Resolving downtime during rolling Single Page Application deployments

Reading Time: 14 minutes

This is the first post in a two-part series on how Masset identified and removed downtime when deploying it’s React-based Single Page Application (SPA) frontend.

  • In Part 1 (this article), we discuss the problem and identify a solution.
  • In Part 2 (upcoming), we write the necessary Terraform code and deploy to production

TLDR: Container-based static sites suffer from downtime when using rolling deployments. We can use a CDN (Cloudfront in this case) to mitigate the issue and get some fringe benefits in addition.

Introduction

When we first got started on building Masset, our primary goal was simplicity. Simple to build and simple to deploy. We really wanted to emphasize a focus on customer problems, not burn innovation tokens.

To honor that simplicity, we went with what we already knew. Our frontend was built in React, and our backend in Spring Boot/Kotlin. We decided to keep it simple and deploy both in Docker containers. The backend was a simple health check and bundled JAR (yes we know that unpackage is more efficient, but we don’t need the small gains right now).

For the React frontend, we setup a multi-image container following the builder pattern and copied all built files into a static nginx image to be served. We configured a few quick health checks on the containers and deployed using ECS. And that worked great!
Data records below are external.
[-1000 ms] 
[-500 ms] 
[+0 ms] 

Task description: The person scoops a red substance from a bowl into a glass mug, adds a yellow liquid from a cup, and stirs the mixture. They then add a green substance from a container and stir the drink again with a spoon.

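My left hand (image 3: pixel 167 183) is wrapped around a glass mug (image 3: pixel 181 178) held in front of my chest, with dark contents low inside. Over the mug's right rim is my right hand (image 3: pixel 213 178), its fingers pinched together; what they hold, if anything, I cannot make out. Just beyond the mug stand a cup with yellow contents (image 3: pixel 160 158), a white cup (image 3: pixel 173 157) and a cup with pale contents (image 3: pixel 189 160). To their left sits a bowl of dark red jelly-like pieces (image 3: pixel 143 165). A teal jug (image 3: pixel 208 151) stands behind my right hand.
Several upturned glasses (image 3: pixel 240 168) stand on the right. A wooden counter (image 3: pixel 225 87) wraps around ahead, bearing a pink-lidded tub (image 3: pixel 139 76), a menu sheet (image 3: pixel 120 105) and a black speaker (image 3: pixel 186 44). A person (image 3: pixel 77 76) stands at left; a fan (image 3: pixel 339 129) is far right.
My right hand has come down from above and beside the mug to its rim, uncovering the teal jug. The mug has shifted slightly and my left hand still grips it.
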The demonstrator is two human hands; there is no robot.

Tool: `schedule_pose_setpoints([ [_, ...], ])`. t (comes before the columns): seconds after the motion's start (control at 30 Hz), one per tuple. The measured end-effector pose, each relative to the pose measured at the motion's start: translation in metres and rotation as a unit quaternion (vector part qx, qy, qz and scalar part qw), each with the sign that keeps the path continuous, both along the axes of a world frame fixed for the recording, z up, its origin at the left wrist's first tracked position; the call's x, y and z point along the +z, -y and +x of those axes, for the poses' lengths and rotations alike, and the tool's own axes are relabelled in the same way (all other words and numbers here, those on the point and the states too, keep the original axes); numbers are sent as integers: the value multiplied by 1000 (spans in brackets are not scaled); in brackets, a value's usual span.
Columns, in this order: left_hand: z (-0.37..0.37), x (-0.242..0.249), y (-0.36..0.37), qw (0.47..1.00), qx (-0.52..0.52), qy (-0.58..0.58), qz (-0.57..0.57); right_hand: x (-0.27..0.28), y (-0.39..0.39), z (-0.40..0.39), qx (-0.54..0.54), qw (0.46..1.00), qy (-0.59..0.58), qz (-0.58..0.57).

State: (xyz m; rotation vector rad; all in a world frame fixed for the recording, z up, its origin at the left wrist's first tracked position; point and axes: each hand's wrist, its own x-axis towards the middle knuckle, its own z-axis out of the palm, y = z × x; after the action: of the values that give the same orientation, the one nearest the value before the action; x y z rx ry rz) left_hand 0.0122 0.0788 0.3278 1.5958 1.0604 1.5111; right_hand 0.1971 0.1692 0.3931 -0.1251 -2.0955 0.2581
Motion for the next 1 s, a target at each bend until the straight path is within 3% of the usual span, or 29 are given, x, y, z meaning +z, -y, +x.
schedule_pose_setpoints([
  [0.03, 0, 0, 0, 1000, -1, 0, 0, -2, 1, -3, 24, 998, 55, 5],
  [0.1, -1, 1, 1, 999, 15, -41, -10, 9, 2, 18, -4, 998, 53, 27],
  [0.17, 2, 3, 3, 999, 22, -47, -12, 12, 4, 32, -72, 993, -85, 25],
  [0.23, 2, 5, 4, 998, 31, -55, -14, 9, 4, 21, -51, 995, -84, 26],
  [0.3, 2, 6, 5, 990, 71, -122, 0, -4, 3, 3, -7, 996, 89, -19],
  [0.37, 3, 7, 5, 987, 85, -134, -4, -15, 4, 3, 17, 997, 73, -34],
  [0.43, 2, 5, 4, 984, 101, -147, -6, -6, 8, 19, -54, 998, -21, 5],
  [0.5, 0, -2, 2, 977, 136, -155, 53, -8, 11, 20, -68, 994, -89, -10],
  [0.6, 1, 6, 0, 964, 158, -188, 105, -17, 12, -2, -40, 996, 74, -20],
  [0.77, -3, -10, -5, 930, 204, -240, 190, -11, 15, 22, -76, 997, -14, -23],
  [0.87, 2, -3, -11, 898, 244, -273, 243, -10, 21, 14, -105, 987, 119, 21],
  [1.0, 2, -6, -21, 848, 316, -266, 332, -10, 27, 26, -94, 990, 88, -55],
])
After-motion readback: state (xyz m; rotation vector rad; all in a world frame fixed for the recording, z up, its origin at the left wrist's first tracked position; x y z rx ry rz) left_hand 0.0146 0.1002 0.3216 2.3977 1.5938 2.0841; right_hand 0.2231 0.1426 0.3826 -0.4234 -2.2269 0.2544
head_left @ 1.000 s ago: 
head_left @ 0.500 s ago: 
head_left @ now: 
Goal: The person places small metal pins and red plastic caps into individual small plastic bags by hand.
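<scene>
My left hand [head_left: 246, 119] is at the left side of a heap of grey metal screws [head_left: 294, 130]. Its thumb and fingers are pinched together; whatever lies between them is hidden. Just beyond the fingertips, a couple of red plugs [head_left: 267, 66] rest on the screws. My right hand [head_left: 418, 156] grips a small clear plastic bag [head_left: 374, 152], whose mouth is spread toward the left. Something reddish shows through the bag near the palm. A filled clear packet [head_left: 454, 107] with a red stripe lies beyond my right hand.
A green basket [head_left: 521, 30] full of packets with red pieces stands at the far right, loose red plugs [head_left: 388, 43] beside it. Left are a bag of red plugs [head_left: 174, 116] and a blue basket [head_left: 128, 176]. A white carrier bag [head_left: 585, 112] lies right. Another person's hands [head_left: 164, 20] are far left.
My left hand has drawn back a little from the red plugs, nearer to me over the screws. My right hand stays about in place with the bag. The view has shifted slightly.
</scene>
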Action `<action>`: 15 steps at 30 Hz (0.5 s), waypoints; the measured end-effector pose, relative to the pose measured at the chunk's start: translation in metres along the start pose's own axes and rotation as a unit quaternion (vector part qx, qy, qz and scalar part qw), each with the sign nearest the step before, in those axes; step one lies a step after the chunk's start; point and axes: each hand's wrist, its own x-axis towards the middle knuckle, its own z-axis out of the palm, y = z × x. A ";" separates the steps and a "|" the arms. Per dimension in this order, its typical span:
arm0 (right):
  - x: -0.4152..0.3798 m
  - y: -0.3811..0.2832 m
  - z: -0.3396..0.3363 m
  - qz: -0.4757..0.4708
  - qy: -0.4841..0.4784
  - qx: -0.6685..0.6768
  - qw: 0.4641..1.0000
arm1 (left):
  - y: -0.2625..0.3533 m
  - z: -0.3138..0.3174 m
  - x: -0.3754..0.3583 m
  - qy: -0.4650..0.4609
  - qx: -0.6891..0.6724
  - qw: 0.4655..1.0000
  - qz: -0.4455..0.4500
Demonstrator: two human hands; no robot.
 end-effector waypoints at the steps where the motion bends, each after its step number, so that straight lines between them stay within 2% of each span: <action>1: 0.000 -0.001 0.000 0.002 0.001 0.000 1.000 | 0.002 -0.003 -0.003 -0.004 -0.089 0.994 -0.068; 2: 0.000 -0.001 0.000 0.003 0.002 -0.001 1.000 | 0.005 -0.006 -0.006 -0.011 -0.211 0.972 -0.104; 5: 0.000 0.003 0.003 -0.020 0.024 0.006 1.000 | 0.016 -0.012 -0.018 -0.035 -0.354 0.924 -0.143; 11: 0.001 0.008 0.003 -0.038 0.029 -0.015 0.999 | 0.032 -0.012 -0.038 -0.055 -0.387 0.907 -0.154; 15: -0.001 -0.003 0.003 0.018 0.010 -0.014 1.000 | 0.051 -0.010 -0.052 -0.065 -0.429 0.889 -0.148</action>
Or so we thought…

A few weeks in, we got our first customer notification that the site wouldn’t load. “But I refreshed the page a few times and it resolved itself” the ticket said.

Welp, that is not an ideal experience for our customers. We decided to dig in and take a deeper look.

Investigation

After running deployments in our test environments, we were able to confirm the problem was related to release windows.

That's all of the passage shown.